The A1 (commonly known as Guangzhou Metro Line 1 Train or "Daxi" (大西/Big West)) is a rolling stock built by Adtranz (acquired by Bombardier Transportation in 2001, then Alstom in 2021) and Siemens Mobility from 1996 to 1998 for the Line 1, with operation in Guangzhou Metro. They were refurbished from 2021 to 2024 by CRRC Guangzhou Rail Transit Equipment in Dazhou Stabling Yard.

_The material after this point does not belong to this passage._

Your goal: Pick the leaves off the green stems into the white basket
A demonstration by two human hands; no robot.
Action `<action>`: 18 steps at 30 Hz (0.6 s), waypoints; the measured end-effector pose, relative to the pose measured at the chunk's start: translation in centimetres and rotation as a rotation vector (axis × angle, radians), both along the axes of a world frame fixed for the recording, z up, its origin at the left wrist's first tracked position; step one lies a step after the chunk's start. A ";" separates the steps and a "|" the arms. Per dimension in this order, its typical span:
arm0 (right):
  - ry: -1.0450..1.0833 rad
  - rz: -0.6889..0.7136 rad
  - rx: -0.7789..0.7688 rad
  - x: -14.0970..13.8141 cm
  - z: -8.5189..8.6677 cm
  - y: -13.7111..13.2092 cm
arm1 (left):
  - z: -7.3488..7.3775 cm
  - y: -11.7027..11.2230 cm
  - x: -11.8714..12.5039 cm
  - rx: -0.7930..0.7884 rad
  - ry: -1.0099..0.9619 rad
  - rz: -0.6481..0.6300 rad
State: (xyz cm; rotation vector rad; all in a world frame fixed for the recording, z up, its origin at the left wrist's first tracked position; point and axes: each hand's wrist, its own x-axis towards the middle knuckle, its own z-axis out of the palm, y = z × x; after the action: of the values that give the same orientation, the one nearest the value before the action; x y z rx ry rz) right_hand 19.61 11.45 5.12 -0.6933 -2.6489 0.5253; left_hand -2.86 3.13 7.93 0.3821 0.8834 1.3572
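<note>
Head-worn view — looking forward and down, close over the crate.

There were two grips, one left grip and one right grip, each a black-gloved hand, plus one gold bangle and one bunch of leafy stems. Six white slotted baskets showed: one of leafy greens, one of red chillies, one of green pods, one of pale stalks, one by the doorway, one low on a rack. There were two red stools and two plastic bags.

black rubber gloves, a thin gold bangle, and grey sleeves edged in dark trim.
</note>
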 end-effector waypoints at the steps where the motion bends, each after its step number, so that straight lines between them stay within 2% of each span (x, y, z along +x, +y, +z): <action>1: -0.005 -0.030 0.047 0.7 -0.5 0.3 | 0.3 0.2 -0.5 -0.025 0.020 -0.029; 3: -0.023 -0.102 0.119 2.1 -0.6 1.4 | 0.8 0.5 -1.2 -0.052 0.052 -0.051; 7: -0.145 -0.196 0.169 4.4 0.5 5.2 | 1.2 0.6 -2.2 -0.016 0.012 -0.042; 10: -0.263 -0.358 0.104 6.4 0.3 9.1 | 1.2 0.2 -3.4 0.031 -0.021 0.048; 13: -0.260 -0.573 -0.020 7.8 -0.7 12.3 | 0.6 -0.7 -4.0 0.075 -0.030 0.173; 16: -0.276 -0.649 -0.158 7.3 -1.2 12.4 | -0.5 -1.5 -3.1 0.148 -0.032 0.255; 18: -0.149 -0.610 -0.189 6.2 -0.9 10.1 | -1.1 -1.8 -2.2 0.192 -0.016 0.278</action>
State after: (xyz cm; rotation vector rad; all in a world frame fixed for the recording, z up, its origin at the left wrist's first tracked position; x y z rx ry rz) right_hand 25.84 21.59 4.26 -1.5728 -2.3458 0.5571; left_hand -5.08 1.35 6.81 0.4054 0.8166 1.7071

On 29 December 2002, A1 trains were assigned for service on Line 2 until the A2 trains were delivered, which in turn were replaced with A4 trains.

==History==
On 16 November 1993, Siemens Mobility was awarded the contract to build the rolling stock for Line 1 of Guangzhou Metro. The first train was delivered on 9 April 1997, entering service on 28 June 1997, and the final train delivered on 15 March 1999.

== Details ==
The design of the A1 is identical to the AC01 and AC02, which are in operation with the Shanghai Metro. A1 trains have a plain yellow livery with a red stripe running along the body. The train length is about 140m, with a car height of 3.8m and width of 3m. The Tcp cars (Trailer car with cab and pantograph) have halogen headlights and every car originally had five-color indicators.

==Roster==

|  | ← XilangGuangzhou East Railway Station → |  |  |  |  |  |  |
| Formation | 1Axx (Tcp) | 1Bxx (M1) | 1Cxx (M2) |  | 1Cxx (M2) | 1Bxx (M1) | 1Axx (Tcp) |
| Numbers | 1A01 ∥ 1A41 | 1B01 ∥ 1B41 | 1C01 ∥ 1C41 |  | 1C02 ∥ 1C42 | 1B02 ∥ 1B42 | 1A02 ∥ 1A42 |

- Tcp – Trailer car with pantograph
- M1 and M2 – Motor car
== Modernization ==

=== First overhaul ===
In 2008, A1 trains underwent an overhaul. Set 1x01-02 was the first to be overhauled and returned back to service. This set's doors were also converted to electric doors.

=== Refurbishment ===
The entire fleet was refurbished within a period of three years between 2021 and 2024. The first refurbished train was returned to service on 30 May 2022.